Pricing, Endurance, and Warranty (street price at the time of this writing)

  • XPG SX8200
    • 240GB – $90   ($0.38/GB) (160 TBW)
    • 480GB – $170 ($0.35/GB) (320 TBW)
    • 960GB – $350 ($0.36/GB) (640 TBW)
    • 2TB      – $? (coming later this year)

The ADATA XPG SX8200 ships with a 5-year warranty. The MSRP's initially announced were significantly higher, but the street price of ADATA SSDs historically runs far lower, as is the case here. The sweet spot 480GB part currently runs $30 cheaper than the Samsung 970 EVO 500GB, but note that you lose 20GB of capacity going with the SX8200 (Samsung's equivalent part currently runs at ~$0.40/GB).

Final Thoughts

 

I've been more and more impressed by what the 'aftermarket' SSD controllers can offer in terms of capabilities and performance. Here we have a cost-friendly offering from ADATA's XPG line, pairing the SM2262 with IMFT 3D NAND, and turning in chart-topping figures in some of the more important performance metrics measured by our test suite.

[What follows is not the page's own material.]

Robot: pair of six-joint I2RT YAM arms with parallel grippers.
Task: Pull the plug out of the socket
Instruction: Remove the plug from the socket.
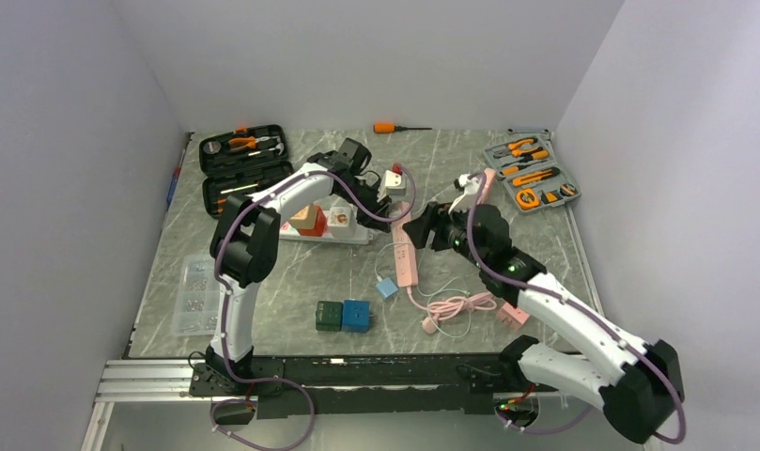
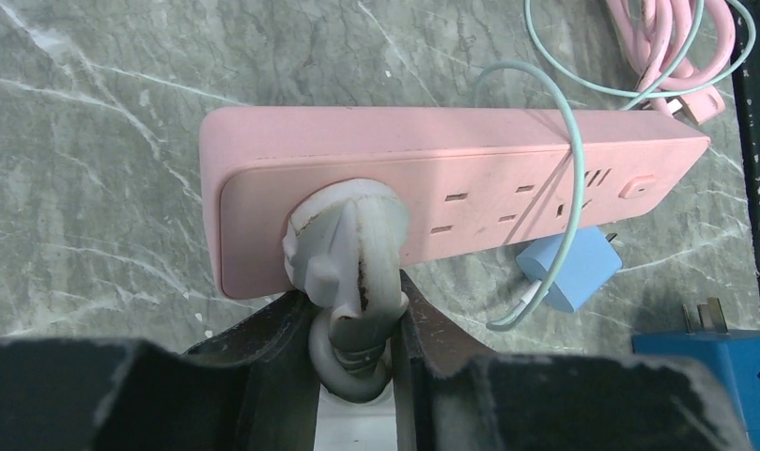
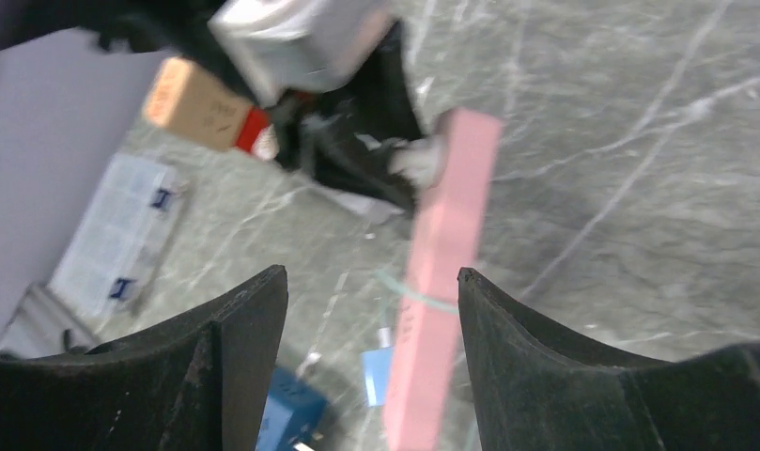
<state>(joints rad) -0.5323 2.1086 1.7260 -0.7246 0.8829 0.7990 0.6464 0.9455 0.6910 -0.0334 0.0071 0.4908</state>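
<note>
A pink power strip (image 1: 405, 246) (image 2: 451, 178) lies on the marble table. A white round plug (image 2: 346, 246) sits in the socket at its end, with the grey cord running back between my left fingers. My left gripper (image 2: 352, 293) (image 1: 387, 188) is shut on the plug's neck, one finger pressed to each side. My right gripper (image 1: 421, 228) (image 3: 371, 274) hovers open just right of the strip's middle and holds nothing. The pink strip (image 3: 439, 282) shows below and beyond its gap, blurred.
A light blue adapter (image 2: 568, 272) (image 1: 386, 287) with a pale green cable lies by the strip. Blue (image 1: 355, 315) and green (image 1: 329, 316) cubes sit in front. The pink cord coil (image 1: 460, 305), a white strip with plugs (image 1: 324, 225), two tool cases (image 1: 246, 150) (image 1: 531, 174) and a screw box (image 1: 197, 296) surround the work area.
</note>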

Solid endurance ratings and a 5-year warranty round off a competitive solution that can only help push NVMe SSDs into even more affordable market sectors. The ADATA XPG SX8200 offers surprising performance from what would otherwise be considered a budget SSD.

Strongly recommended for system builders/upgraders looking for a cost-effective middle ground between true 'budget' SSDs and more expensive offerings.